Un fil à la patte

France 5
12/04/20 ~ 19:55 - 22:10

A la veille de son mariage, Fernand de Bois d'Enghien veut rompre avec sa maîtresse, la chanteuse Lucette Gautier. Mais il lui est bien difficile d'avoir une conversation sérieuse avec la belle Lulu, plus amoureuse de lui que jamais, au milieu d'un tourbillon d'admirateurs. D'abord Gontran de Chenneviette, père de son enfant ; puis Ignace de Fontanet, l'ami fidèle ; Irrigua, un général d'Amérique du Sud qui dilapide en bijoux le budget de la défense nationale, ou encore l'ineffable Bouzin, auteur de mauvaises chansons quand il n'est pas clerc de notaire. Alors, fatigué après une nuit d'amour et afin d'éviter un drame, Fernand de Bois d'Enghien se tait. Mais le pire se prépare.
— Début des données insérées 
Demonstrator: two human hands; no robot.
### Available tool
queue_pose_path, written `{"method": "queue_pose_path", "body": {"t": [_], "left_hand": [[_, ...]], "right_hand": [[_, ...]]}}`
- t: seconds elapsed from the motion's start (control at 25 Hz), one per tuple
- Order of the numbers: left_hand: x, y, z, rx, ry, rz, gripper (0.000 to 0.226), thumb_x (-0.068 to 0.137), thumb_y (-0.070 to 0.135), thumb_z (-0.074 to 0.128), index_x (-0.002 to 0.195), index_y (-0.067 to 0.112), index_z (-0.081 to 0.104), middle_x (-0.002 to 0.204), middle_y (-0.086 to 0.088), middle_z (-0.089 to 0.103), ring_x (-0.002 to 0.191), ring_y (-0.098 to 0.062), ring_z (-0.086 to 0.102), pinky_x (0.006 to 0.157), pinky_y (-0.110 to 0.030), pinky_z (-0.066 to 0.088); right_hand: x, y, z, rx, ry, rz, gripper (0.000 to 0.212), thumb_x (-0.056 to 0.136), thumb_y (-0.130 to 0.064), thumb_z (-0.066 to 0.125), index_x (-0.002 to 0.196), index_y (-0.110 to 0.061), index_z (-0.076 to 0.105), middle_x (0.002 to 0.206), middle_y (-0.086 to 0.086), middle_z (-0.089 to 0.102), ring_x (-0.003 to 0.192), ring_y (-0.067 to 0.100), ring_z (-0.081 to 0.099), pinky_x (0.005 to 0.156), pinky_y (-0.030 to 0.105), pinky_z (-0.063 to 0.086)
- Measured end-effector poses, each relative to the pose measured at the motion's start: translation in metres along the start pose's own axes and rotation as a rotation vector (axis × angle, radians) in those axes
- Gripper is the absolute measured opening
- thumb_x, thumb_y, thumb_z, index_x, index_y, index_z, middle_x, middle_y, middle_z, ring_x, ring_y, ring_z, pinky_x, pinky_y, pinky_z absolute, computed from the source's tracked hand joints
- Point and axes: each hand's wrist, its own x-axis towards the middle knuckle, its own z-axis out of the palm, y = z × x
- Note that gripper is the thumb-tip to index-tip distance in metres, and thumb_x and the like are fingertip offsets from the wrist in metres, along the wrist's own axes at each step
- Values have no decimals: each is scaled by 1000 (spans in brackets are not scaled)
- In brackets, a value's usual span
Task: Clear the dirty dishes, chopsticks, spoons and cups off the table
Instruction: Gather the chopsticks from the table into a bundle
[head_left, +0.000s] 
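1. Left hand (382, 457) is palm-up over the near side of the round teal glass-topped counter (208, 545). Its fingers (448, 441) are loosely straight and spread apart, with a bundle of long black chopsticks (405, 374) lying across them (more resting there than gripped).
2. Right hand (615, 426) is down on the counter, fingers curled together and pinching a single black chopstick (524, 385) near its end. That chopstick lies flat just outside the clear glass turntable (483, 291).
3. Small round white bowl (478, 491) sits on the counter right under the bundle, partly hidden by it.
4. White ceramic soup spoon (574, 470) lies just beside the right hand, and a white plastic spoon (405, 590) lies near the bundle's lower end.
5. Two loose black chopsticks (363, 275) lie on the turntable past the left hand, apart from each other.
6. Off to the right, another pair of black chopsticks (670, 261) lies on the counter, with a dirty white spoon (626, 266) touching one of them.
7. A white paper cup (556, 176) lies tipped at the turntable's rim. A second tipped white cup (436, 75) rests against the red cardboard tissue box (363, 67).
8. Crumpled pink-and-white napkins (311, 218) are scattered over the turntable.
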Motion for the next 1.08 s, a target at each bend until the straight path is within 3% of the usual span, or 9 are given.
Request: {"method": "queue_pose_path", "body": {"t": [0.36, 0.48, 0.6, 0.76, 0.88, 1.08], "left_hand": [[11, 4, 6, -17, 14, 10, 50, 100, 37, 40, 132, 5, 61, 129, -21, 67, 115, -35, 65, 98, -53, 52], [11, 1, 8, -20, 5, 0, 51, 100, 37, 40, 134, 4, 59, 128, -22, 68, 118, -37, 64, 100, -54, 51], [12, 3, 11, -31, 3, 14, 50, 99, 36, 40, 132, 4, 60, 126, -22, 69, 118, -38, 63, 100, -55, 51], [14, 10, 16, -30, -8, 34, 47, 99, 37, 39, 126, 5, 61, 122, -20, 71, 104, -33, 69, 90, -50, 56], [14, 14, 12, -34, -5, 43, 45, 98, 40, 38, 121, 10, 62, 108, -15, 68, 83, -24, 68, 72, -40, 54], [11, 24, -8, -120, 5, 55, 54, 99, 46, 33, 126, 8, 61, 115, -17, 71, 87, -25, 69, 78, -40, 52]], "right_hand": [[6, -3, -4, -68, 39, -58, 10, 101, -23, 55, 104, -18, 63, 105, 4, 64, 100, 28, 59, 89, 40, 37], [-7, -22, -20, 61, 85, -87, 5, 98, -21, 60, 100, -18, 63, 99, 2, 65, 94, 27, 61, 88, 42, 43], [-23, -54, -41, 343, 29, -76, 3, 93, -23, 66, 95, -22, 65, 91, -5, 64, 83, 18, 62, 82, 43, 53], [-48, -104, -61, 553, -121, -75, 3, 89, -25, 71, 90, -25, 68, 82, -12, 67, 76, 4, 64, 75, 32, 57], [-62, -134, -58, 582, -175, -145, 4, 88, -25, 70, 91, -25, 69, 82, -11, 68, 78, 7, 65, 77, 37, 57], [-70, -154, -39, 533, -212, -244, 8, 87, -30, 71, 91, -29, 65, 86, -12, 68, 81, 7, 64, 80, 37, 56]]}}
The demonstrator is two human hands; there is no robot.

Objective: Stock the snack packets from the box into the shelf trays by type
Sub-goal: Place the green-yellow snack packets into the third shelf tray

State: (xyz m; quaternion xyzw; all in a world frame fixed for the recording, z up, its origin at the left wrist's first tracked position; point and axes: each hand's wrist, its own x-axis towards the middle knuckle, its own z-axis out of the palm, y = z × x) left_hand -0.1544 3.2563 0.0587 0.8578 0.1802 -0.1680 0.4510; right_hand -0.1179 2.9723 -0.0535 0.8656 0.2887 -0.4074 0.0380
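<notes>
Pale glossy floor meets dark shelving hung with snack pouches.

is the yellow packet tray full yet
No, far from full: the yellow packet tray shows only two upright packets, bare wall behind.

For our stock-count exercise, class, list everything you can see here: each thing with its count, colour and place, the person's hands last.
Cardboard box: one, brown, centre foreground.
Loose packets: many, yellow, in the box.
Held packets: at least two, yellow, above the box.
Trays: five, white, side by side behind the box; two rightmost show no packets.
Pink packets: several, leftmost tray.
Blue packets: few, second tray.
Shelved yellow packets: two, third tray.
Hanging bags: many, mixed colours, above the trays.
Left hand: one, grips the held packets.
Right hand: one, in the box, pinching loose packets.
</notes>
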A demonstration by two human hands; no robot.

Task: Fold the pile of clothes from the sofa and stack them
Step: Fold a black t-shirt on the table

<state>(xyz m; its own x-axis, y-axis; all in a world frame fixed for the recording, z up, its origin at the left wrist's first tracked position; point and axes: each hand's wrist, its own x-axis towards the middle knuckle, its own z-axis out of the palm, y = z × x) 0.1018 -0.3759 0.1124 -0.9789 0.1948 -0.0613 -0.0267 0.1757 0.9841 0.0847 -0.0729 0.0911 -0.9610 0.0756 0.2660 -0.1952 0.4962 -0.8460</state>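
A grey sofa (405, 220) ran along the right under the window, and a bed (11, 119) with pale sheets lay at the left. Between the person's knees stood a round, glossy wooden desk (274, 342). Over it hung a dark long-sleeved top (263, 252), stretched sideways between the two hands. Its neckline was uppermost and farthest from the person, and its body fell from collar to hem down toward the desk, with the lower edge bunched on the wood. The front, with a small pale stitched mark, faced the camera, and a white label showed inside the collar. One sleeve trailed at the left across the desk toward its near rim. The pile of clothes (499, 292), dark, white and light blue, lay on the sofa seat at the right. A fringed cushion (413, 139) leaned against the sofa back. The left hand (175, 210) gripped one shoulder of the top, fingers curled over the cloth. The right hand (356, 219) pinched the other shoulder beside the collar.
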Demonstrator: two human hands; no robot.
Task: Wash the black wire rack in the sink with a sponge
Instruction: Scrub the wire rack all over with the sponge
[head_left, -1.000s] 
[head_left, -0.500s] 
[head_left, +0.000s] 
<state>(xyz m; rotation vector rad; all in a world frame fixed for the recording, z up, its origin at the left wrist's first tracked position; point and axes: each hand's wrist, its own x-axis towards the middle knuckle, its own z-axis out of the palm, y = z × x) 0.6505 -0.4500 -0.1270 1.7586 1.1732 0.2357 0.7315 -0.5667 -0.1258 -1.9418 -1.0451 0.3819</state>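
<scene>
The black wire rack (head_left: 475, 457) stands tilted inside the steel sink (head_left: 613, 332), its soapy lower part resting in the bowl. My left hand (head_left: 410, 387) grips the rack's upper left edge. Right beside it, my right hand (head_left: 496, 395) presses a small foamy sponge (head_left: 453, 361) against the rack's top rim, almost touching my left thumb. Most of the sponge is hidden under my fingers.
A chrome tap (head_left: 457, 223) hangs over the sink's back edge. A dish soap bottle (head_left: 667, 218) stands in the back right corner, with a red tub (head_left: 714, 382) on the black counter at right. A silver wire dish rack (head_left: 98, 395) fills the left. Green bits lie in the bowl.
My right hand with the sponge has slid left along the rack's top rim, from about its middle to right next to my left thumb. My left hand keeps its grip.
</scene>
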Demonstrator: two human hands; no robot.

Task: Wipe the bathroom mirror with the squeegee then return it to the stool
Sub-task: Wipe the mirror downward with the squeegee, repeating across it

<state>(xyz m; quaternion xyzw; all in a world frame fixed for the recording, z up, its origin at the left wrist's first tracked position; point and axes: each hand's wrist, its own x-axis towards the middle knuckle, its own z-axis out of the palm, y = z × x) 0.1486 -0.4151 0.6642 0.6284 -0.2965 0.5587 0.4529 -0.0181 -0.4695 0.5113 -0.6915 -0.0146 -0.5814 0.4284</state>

La baronne Duverger, future belle-mère de Fernand, a invité Lucette à venir chanter au mariage de sa fille. Lulu a accepté, ignorant que le marié n'est autre que son bien-aimé... - Critique : Avec la captation en direct, rien n'est jamais garanti : les contraintes sont telles qu'il faut au réalisateur beaucoup de talent pour les surmonter et rendre la vitalité du théâtre à l'écran. N'empêche... voilà une soirée sacrément tentante. Car ce Fil à la patte est le grand succès public (et critique) de la vénérable Comédie-Française, cette saison (1). Sous la houlette du père de la famille Deschiens, Jérôme Deschamps, la troupe y affiche une élégance fluide et une féroce énergie. Sans doute le metteur en scène - d'habitude plus iconoclaste - a-t-il péché ici par trop d'application sage dans sa vision réaliste des décors (alors qu'il s'amuse avec les costumes), mais la cocasserie folle l'emporte. Ce premier titre, d'une rafale au fil de laquelle, de 1894 à 1899 (L'Hôtel du Libre-Echange, Le Dindon, La Dame de chez Maxim), Feydeau le vaudevilliste aiguise sa belle mécanique (y compris linguistique), est une très belle occasion de rire. Lucette Gautier, reine des cafés-concerts parisiens, est trahie par son amant qui organise en cachette un mariage avec une riche héritière. Pendant les deux premiers actes, elle n'y voit que du feu. Et les quiproquos s'enchaînent... Sans que Bouzin - l'insipide clerc de notaire - n'y comprenne quoi que ce soit depuis son tout petit poste d'observation. Qui devient néanmoins, grâce à la composition clownesque de Christian Hecq, l'autre rôle pilier du spectacle face à Florence Viala, tordante et subtile Lucette jusqu'au bout de ses cheveux ébouriffés...   (1) En alternance, jusqu'au 18 juin.